**Exercise details**
What lines of the data below hold the string "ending"? Copy each one.

+++ Provided entries +++

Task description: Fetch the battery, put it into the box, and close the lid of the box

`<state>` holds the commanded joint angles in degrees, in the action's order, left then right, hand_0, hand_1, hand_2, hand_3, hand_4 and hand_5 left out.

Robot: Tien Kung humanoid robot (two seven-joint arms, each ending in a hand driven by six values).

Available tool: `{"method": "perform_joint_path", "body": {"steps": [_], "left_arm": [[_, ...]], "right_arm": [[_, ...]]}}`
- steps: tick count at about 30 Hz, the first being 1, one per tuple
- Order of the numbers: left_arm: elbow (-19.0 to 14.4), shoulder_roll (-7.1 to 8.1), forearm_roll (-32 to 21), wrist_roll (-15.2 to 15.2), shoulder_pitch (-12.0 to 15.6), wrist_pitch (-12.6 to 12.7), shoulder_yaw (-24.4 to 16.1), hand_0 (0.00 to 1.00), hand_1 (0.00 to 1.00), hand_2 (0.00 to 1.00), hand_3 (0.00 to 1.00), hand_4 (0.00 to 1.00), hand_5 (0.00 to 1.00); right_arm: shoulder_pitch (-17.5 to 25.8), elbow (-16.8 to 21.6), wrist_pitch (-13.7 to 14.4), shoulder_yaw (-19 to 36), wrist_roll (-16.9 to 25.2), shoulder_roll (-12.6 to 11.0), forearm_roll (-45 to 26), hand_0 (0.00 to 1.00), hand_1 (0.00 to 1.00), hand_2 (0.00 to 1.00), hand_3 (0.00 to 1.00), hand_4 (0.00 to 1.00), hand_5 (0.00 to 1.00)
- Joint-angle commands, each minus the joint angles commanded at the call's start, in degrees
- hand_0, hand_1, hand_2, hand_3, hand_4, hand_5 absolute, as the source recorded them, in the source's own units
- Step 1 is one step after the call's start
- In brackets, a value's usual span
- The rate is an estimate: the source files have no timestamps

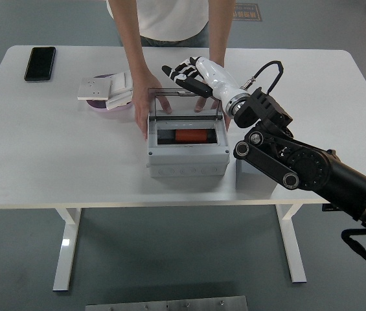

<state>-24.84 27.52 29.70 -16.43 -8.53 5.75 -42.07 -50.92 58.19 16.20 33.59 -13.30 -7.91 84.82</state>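
A grey box stands at mid-table with an orange-red battery lying inside it. Its clear lid stands raised at the back. My right hand, white with black fingers, hovers above the lid's top edge with its fingers spread and holding nothing. A person at the far side holds the box steady, one hand on its left side and the other hand behind the lid. My left arm does not show.
A black phone lies at the far left. A white socket plate and papers on a purple dish sit left of the box. My right forearm crosses the table's right front.
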Motion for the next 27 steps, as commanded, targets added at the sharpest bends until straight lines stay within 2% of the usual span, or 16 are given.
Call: {"method": "perform_joint_path", "body": {"steps": [2,3,9,26,27], "left_arm": [[0.0,0.00,0.1,0.0,0.0,0.0,0.0,0.639,0.743,0.588,0.503,0.424,0.002],[0.0,0.00,0.1,0.0,0.0,0.0,-0.1,0.640,0.741,0.587,0.502,0.424,0.002],[0.0,0.00,0.1,0.0,0.1,0.1,0.0,0.639,0.742,0.584,0.502,0.422,0.002],[0.0,-0.03,-0.6,0.6,0.4,0.6,0.6,0.640,0.742,0.582,0.502,0.422,0.002],[0.0,-0.04,-0.6,0.6,0.4,0.6,0.6,0.640,0.742,0.582,0.502,0.416,0.002]], "right_arm": [[0.1,0.1,0.1,-0.4,-0.2,0.2,-0.1,0.910,0.792,0.783,0.828,0.920,0.998],[0.2,0.1,0.2,-0.6,-0.2,0.2,-0.1,0.963,0.817,0.798,0.856,0.925,0.998],[0.7,0.3,0.6,-2.0,-0.3,0.5,0.0,0.968,0.824,0.806,0.866,0.945,0.998],[1.7,3.3,0.5,-5.6,-1.8,0.0,2.1,0.955,0.817,0.804,0.863,0.949,0.998],[1.8,3.9,0.5,-5.8,-2.1,-0.1,2.7,0.913,0.796,0.803,0.860,0.944,0.998]]}}
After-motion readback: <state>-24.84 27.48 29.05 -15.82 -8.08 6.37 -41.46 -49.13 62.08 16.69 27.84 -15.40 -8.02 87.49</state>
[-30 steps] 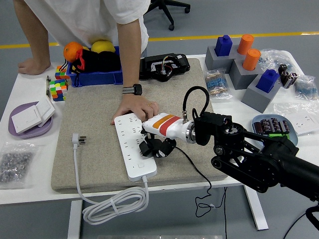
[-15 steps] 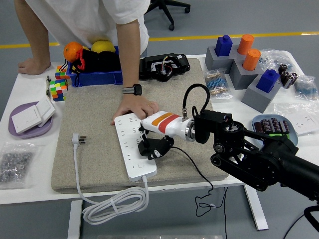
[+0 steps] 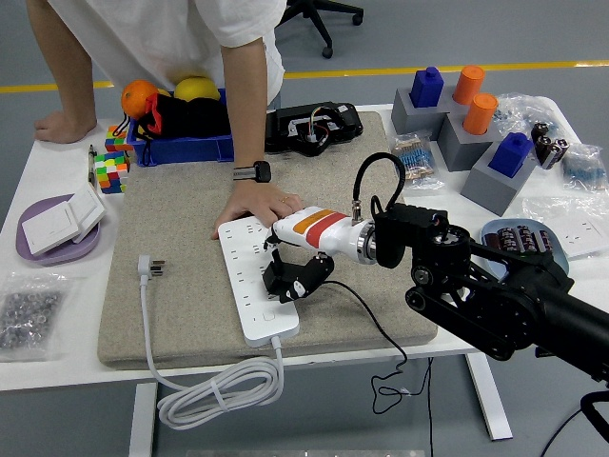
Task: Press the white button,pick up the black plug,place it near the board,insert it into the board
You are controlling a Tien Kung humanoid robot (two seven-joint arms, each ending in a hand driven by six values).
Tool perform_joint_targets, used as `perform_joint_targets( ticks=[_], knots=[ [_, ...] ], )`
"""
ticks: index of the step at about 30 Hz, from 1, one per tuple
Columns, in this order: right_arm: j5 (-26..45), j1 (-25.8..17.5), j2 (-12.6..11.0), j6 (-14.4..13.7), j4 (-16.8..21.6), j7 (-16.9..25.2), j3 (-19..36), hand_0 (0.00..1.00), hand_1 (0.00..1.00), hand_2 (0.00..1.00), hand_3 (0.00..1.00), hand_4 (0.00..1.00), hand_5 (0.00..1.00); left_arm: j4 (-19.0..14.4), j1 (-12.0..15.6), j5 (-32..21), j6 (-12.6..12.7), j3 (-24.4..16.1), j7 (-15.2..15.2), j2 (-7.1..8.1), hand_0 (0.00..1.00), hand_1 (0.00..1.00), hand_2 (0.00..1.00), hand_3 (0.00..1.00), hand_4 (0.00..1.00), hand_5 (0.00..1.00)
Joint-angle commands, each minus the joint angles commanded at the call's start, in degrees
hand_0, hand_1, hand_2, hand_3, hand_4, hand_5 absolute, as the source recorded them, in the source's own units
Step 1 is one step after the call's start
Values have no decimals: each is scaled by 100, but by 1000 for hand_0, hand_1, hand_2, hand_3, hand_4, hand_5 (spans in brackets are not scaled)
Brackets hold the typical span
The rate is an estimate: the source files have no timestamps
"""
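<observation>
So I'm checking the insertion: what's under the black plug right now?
The white power strip lies under the black plug, which the right hand holds. Whether the prongs are in a socket is hidden.

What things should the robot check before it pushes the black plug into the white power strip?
1. Plug held: ok. The right hand has its fingers curled around the black plug.
2. Plug over the sockets: ok. It sits above the power strip, near its lower half.
3. Prongs lined up with a socket: cannot tell. The hand hides them.
4. Strip kept steady: ok. A person's hand presses on its far end.
5. Plug's black cable free: ok. It trails loosely off the grey mat towards the table's near edge.
6. Strip's own white plug: not ok for power. It lies unplugged on the mat.
</observation>
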Motion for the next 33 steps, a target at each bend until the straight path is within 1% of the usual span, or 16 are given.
perform_joint_targets(
  ticks=[12, 19, 23, 25, 26, 31, 32, 33],
  knots=[
    [18, -55, -52, 26, 167, 10, 176, 760, 730, 718, 816, 998, 312, 0, 0, 35, 1, -21, 1, -8, 787, 735, 695, 767, 537, 478],
    [11, -179, -104, 48, 383, 8, 475, 755, 725, 715, 810, 998, 305, 0, -5, 31, 0, -19, 0, -12, 787, 735, 694, 766, 536, 477],
    [231, -408, -228, -53, 627, 115, 683, 753, 723, 712, 801, 998, 300, 0, -2, 15, 2, -9, -4, -17, 787, 735, 693, 766, 536, 477],
    [466, -618, -320, -110, 814, 203, 849, 753, 723, 712, 801, 998, 300, 0, 3, -21, 5, 1, -7, -19, 787, 735, 693, 766, 536, 477],
    [547, -690, -349, -122, 882, 228, 910, 750, 723, 687, 726, 998, 302, 0, 5, -27, 6, -1, -8, -21, 786, 734, 693, 766, 535, 476],
    [965, -1126, -494, -243, 1326, 392, 1230, 750, 723, 687, 726, 998, 302, 0, 6, -21, 6, -3, -10, -29, 786, 734, 693, 766, 535, 476],
    [1065, -1276, -535, -300, 1485, 428, 1288, 785, 762, 682, 668, 906, 297, 0, 3, 0, 4, 3, -17, -31, 788, 735, 692, 766, 535, 476],
    [1117, -1358, -556, -336, 1573, 444, 1309, 785, 762, 682, 668, 906, 297, 0, 1, 7, 2, 6, -19, -32, 788, 735, 692, 766, 535, 476]
  ],
)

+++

**Answer to this problem**
Robot: Tien Kung humanoid robot (two seven-joint arms, each ending in a hand driven by six values).
You are controlling a Tien Kung humanoid robot (two seven-joint arms, each ending in a hand driven by six values).

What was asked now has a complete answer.